EXERCISE: Repeat the listing below line by line, exactly, leaving its pictures behind.

SOURCE DATA:
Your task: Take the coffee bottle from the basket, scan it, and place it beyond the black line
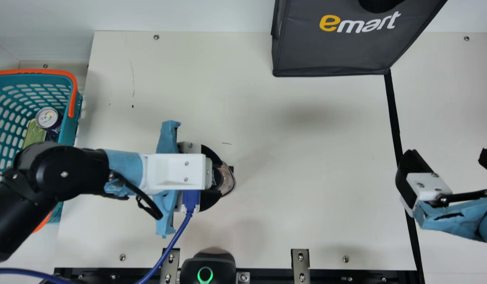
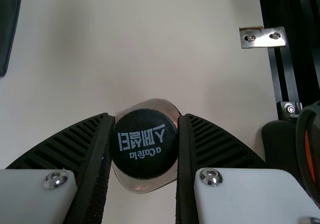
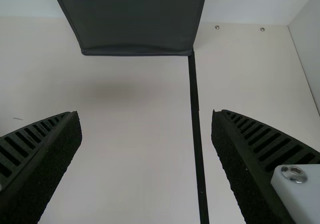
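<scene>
Fingers (image 1: 209, 202) of left gripper (image 1: 220, 177), parted, clasp coffee bottle (image 2: 145, 144).

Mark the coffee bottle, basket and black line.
Coffee bottle (image 2: 144, 144): left wrist view, on its black cap.
Basket (image 1: 68, 132): main view, on its teal wall.
Black line (image 3: 196, 119): right wrist view, on its middle stretch.

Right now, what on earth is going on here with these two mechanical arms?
The left gripper is clamped on the coffee bottle, around its dark cap. The bottle is out of the basket but short of the black line where it should end up. What looks like the scanner, with a green ring, is at the table's near edge. The right gripper is open and empty by the line.
</scene>
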Tool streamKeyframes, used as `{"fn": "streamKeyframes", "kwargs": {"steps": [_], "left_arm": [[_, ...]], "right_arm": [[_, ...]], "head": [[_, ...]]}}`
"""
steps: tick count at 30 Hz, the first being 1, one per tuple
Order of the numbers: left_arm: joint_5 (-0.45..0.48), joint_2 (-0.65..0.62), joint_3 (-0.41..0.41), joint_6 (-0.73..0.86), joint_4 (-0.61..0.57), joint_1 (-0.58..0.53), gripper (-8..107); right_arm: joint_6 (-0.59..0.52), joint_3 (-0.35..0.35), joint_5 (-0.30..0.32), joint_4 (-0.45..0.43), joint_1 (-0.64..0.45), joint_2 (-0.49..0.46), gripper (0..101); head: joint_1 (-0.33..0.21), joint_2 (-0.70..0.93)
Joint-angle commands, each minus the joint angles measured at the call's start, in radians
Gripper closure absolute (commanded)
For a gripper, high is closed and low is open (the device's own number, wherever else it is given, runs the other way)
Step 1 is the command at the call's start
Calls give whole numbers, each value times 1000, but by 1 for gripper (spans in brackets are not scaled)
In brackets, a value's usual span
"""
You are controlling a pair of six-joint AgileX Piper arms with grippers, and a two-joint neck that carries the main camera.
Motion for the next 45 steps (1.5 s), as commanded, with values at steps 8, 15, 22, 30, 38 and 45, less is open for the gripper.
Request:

PROBLEM SOLUTION:
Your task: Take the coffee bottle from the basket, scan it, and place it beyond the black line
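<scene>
Fingers (image 1: 209, 202) of left gripper (image 1: 220, 177), parted, clasp coffee bottle (image 2: 145, 144).

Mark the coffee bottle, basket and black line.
Coffee bottle (image 2: 144, 144): left wrist view, on its black cap.
Basket (image 1: 68, 132): main view, on its teal wall.
Black line (image 3: 196, 119): right wrist view, on its middle stretch.

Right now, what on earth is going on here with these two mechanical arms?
The left gripper is clamped on the coffee bottle, around its dark cap. The bottle is out of the basket but short of the black line where it should end up. What looks like the scanner, with a green ring, is at the table's near edge. The right gripper is open and empty by the line.
</scene>
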Tool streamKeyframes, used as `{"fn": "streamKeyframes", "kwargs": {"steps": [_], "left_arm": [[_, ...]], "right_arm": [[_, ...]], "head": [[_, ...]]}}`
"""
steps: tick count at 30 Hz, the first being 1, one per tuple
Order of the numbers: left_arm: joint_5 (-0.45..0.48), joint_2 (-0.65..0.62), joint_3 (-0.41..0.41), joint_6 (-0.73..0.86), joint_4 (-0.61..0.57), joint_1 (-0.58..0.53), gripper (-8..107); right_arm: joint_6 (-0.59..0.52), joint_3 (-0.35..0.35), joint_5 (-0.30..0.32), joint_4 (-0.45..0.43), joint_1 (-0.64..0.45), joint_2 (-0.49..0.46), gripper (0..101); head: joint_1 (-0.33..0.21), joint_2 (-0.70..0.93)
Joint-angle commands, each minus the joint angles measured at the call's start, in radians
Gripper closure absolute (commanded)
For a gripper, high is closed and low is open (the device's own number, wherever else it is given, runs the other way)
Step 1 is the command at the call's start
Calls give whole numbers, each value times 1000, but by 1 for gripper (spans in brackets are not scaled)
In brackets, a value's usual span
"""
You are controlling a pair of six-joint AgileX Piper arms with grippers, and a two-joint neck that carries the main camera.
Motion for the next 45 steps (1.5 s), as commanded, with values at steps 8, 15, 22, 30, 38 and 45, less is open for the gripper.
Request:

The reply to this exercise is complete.